En un texto científico colectivo, en el que participan especialistas de Estados Unidos, Europa, México y Brasil, Antes de que la pandemia termine, publicado por el World Complexity Science Academy Journal (y, por cierto, rechazado por el New York Times), se explica que, no obstante que los biólogos habían descubierto hace 15 años una variedad del SARS en una cueva de China y que hace una década dieron el aviso de que era potencialmente patógena para el ser humano, ninguna autoridad puso la más mínima atención. Los científicos cuentan ahí una historia muy distinta a la que nos restriegan a diario los medios de comunicación en busca de culpables: el calentamiento global ha subido en tres grados la temperatura de las megalópolis, hemos avanzado sobre hábitats de animales con virus que nos encuentran más apetecibles que a sus huéspedes tradicionales, y el flujo de cosas en el mercado global ha acercado nuestras enfermedades. El puente que ellos proponen es un sistema de información de todos los virus que pueden ser los próximos SARS-CoV y monitorearlos, evaluarlos, como parte de un archivo de prevención planetario, al que llaman DAMA. Ahí se estarían expandiendo las funciones de las política de salud globales hacia la conservación de zoé. Usarían la biopolítica, más que la biopolicía.

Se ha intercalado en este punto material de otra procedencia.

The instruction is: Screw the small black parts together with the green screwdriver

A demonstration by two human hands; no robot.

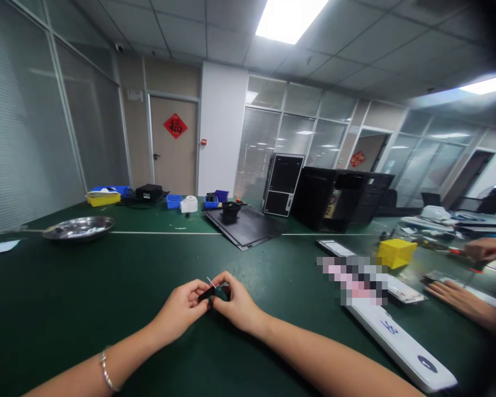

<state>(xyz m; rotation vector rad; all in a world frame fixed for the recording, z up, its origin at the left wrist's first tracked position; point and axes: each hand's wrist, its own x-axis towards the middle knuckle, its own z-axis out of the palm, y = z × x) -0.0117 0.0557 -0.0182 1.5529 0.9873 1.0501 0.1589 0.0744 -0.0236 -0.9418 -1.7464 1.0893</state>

En cuanto al puente hacia la bios, la vida con sentido, acaso deberíamos releer el mito de Er, en los Diálogos de Platón. Como se sabe, después de explicar las formas de gobierno en La República, el filósofo termina con el relato de una leyenda. Es la del perplejo soldado Er que, tras morir en combate, despierta en la pira para su propia incineración. Ha vuelto de un lugar extraño donde se juzga a las almas y se les permite jugar a escoger una nueva vida biológica. Con astucia, Giorgio Agamben lee en el mito de Er, la conexión entre un alma y un cuerpo es una pura casualidad, un azar. La bios y la zoé no están unidas por un nexo sustancial. Son una elección entre las opciones que les pone ante los ojos La Necesidad. Platón describe, entonces, cómo hay quienes eligen la riqueza, la pobreza, la salud, o la sabiduría, dependiendo de la vida pasada del alma que juega a renacer. El filósofo griego está hablando de algo tan moderno como el siglo XXI: la vida biológica no necesariamente debe ser su modo de vida. O, en otras palabras, no existe una sola forma de llevar a cuestas el cuerpo de que nos dictan los médicos. Entre la zoé y la bios está el alma, ese testigo que ha vivido tanto con el cuerpo biológico como dentro del cuerpo social, en la polis, y que es juzgada y, luego, tentada a elegir su propia reencarnación. Una vez tomada su decisión ante La Necesidad, las fibras de su destino son atadas por Ananké, y ocurre el olvido de la decisión tomada. Así, lo que nos quiere decir Platón cuando cierra sus diálogos sobre la política y la justicia con el mito del renacido, es que, antes que la biología y la política, hay una decisión moral.
La “nueva normalidad”, el atravesar el puente, no puede ser sólo traer cubrebocas y lavarse las manos con frenesí. Existe una decisión moral que debemos hacer ante La Necesidad. Tiene que ver, por supuesto, con no repetir las condiciones que nos han llevado hasta aquí, a un miedo paralizante ante la saliva de los demás. Son muchas las lecciones aprendidas en estos meses. La primera, sin duda alguna, es que la salud no puede seguir siendo una mercancía más. Otras tienen que ver con la pertenencia al planeta. Después de todo, en el mito de Er, cuando algunos de los héroes como Ulises, Orfeo, Agamenón o Áyax eligen reencarnar en animales, están repudiando no la vida de los demás humanos, sino sus formas de vivirla.